Le CEA retrouve sa 3e place
A contre-courant, le Commissariat à l'énergie atomique et aux énergies alternatives (CEA) progresse de 630 à 672 brevets et remonte sur la troisième marche du podium qu'il avait perdue depuis 2015. « Cette hausse s'explique par un nombre plus réduit de dépôts au nom de tiers et des objectifs plus ambitieux, accompagnés d'une campagne de sensibilisation aux brevets », explique Laurence Petit, directrice déléguée à l'innovation, aux start-up et aux participations du CEA.
« Le Covid n'a pas eu d'impact sur cet exercice, puisque certains inventeurs ont mis à profit le confinement pour initier la protection d'idées qu'ils avaient en tête ou finaliser les dépôts en cours.
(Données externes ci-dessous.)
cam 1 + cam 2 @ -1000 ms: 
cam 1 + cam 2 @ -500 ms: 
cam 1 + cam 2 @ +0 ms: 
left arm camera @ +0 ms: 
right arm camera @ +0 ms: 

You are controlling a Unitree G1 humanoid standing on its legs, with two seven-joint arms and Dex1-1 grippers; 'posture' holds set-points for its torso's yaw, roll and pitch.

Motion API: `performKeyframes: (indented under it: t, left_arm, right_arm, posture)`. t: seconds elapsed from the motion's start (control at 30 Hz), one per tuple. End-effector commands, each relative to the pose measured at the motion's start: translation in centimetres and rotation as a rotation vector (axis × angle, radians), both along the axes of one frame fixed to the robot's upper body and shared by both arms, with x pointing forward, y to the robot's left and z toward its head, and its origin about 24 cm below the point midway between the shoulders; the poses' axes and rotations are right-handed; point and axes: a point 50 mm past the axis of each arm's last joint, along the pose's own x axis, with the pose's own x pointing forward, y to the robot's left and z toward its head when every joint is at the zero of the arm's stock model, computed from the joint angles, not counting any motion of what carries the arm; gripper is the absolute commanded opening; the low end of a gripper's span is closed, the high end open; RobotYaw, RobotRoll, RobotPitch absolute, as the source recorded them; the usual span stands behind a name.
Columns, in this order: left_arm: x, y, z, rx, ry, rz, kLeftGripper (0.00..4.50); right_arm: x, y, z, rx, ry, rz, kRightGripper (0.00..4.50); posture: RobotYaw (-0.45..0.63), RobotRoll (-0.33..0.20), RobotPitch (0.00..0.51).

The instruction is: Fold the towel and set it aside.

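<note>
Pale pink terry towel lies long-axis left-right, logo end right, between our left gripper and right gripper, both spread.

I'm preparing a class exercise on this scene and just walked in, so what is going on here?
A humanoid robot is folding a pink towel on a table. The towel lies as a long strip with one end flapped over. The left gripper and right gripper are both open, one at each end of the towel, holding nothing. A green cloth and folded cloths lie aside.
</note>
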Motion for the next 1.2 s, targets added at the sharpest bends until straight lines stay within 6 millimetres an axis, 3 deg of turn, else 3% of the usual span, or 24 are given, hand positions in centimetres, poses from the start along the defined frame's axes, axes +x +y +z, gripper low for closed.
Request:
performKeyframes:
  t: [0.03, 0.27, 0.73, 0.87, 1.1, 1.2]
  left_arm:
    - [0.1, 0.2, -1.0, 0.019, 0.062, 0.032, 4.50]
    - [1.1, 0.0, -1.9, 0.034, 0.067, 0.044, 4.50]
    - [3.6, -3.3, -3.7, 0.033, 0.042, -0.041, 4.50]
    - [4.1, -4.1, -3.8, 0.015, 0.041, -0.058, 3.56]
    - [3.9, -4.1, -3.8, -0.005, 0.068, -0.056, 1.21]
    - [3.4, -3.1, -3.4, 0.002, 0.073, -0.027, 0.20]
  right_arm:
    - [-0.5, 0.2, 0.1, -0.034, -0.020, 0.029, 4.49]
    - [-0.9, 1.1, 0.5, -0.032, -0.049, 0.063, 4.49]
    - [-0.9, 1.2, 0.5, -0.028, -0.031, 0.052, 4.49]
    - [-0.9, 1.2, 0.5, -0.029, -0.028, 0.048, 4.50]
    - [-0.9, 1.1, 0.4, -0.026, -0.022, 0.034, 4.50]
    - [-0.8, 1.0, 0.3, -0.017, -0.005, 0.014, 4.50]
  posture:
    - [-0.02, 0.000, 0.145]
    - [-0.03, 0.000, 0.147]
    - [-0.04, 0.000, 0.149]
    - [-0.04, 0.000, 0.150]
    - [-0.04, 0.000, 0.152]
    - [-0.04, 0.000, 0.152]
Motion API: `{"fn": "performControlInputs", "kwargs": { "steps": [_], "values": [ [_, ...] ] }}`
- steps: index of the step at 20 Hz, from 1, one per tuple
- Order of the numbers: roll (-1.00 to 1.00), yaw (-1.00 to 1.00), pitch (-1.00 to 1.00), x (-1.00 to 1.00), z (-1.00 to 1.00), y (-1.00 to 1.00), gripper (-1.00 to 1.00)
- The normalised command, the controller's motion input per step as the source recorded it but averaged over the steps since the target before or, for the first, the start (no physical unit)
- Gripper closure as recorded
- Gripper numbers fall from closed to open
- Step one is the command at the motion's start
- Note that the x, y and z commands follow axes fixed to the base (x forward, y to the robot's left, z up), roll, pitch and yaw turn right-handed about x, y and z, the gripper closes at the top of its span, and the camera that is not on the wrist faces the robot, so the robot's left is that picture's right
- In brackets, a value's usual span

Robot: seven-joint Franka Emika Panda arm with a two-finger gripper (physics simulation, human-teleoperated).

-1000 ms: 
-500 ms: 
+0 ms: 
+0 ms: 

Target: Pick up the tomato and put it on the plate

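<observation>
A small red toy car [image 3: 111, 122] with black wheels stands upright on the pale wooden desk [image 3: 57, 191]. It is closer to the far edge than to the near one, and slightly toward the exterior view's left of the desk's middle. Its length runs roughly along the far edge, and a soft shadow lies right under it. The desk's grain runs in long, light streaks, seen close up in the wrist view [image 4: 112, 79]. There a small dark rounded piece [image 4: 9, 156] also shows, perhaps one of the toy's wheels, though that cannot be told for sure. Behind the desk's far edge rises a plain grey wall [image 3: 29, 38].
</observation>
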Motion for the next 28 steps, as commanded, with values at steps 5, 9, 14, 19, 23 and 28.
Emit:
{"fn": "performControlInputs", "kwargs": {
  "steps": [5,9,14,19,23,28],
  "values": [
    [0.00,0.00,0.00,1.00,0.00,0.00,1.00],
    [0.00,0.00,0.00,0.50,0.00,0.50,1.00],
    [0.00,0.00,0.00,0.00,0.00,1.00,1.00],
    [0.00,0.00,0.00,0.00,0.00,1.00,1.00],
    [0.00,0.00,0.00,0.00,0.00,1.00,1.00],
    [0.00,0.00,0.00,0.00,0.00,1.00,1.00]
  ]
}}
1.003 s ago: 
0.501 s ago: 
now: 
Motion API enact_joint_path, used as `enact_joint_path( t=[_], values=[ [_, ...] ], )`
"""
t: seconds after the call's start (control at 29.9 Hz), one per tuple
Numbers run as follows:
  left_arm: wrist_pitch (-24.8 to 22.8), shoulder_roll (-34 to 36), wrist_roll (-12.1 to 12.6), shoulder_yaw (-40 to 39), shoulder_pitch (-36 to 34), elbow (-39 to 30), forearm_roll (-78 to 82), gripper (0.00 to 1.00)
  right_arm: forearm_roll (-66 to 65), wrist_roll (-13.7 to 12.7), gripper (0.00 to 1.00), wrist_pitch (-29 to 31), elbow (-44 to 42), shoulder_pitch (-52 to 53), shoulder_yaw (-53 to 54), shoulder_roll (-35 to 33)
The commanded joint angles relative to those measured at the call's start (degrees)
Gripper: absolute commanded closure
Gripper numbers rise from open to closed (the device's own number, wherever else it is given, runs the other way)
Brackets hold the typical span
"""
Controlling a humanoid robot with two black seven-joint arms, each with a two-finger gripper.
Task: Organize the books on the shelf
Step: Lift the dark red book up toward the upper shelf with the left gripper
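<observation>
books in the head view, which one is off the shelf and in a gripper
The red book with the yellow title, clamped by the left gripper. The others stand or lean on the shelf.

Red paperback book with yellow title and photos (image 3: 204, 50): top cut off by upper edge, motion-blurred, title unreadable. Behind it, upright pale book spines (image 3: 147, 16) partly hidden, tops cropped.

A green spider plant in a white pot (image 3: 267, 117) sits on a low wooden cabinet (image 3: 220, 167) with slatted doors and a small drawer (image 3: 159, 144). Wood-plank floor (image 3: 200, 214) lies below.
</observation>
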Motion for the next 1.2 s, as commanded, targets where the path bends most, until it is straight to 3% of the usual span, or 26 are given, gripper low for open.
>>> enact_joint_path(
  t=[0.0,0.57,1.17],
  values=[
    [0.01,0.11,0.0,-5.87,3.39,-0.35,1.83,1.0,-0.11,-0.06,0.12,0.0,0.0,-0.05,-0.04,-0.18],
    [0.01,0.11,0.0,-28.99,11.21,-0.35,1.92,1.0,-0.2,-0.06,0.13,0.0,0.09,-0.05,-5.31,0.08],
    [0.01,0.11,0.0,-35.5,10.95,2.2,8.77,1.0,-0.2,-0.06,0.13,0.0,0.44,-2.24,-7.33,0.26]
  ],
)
L'impact sera plus visible sur le suivant. » Le CEA confirme son statut de chef de file de la recherche publique, suivi par le CNRS, qui se maintient au 6e rang avec 354 brevets.
« La progression des organismes de recherche et des universités est notable : douze d'entre eux se classent dans les 50 premiers de notre palmarès 2022. J'ai le sentiment que le message du décloisonnement de la recherche publique et privée est passé, même si le partage de la propriété intellectuelle, que nous essayons de faciliter avec le programme Alliance PI, reste encore mal maîtrisé », estime Pascal Faure.